March 30, 2026 7:44 AM

Investing.com -- A sell-off, partly driven by fears of artificial intelligence disintermediation, has pushed Internet valuations to lows, but Jefferies analysts believe the pessimism has gone too far.

Analyst John Colantuoni argues that “recent developments suggest Internet is evolving into an AI beneficiary, turning the recent sell-off into a buying opportunity.”

Internet stocks have fallen about 30% this year and now trade at a “record 30% discount to the S&P500,” Jefferies said, noting that multiples are also “70% below their ’22 peaks.”

The firm cites several shifts, such as OpenAI moving away from consumer-facing products and scaling back direct checkout ambitions, and Google committing to remain a referral source, as evidence that large Internet platforms will ultimately benefit rather than be displaced.

Against that backdrop, Jefferies has upgraded Expedia Group (NASDAQ: EXPE) to Buy, highlighting what it calls an “underappreciated EPS algorithm.”

The firm expects more than three years of 20%-plus earnings growth, supported by “HSD%+ Lodging Bookings growth,” margin expansion and share repurchases. Despite this, Jefferies notes Expedia’s forward P/E remains “~40% below Internet.”

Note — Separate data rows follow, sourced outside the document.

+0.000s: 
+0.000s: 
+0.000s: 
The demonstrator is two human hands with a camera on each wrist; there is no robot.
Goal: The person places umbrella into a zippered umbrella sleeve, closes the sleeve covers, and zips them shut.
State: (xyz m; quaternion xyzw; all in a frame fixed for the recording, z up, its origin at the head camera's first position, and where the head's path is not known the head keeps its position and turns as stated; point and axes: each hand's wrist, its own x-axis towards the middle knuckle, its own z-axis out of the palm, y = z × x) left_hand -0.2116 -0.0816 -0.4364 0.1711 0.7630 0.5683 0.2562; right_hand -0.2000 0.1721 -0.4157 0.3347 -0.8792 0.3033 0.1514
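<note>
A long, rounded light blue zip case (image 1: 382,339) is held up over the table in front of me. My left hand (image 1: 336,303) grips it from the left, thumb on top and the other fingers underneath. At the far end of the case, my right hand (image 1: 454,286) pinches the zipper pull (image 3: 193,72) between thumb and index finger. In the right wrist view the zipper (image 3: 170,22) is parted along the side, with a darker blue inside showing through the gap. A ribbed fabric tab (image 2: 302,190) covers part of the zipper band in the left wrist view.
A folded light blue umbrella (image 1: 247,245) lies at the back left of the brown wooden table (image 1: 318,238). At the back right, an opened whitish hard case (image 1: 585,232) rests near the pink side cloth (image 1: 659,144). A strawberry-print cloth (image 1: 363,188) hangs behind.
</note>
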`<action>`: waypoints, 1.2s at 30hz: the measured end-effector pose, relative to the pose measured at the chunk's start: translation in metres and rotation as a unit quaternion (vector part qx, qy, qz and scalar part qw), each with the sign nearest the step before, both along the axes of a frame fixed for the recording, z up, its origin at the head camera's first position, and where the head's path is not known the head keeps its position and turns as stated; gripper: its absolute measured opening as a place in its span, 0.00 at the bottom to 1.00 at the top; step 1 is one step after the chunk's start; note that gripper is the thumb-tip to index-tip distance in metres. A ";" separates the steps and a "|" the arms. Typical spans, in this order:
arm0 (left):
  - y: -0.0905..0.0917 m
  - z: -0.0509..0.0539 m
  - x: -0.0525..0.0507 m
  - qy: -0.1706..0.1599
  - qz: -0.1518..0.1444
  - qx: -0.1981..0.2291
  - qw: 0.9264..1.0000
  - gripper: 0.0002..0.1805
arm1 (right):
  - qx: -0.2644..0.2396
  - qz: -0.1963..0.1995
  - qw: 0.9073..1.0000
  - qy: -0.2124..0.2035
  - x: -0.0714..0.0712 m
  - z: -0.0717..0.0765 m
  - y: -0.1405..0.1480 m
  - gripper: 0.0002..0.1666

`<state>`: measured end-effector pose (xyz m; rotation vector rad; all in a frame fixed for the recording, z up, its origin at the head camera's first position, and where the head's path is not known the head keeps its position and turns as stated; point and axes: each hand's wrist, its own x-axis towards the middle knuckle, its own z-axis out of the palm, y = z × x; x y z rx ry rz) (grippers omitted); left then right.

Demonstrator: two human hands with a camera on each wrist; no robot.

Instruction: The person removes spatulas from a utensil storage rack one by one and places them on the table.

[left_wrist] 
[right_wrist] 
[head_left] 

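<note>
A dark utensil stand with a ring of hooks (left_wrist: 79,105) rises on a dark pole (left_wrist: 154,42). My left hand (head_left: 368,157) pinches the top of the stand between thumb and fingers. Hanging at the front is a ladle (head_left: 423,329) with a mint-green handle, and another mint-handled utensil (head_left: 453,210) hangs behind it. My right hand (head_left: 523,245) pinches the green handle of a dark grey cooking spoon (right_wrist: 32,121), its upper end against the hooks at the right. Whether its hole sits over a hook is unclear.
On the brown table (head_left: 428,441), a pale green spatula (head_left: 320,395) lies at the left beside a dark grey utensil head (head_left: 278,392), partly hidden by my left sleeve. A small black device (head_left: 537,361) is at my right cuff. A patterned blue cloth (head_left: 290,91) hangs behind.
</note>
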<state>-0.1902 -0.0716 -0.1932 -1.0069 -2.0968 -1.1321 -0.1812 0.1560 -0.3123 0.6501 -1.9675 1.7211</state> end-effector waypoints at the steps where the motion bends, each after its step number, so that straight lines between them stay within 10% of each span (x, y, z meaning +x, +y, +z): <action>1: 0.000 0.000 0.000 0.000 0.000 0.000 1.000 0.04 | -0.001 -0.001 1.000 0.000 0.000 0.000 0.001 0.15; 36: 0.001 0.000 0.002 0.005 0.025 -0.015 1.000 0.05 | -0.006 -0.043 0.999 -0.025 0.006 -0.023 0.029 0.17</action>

Jefferies also upgraded Instacart (NASDAQ: CAR) to Buy, citing “underappreciated growth engines.” The firm sees at least mid-teens EPS growth for more than five years, driven by accelerating gross transaction value, partnerships, enterprise demand and international expansion.

Jefferies argues that CART’s valuation, which is 25% below the Internet sector, “sits near an all-time low,” even as growth re-accelerates.

These dynamics, Jefferies said, create “attractive entry points” as AI becomes a tailwind rather than a threat.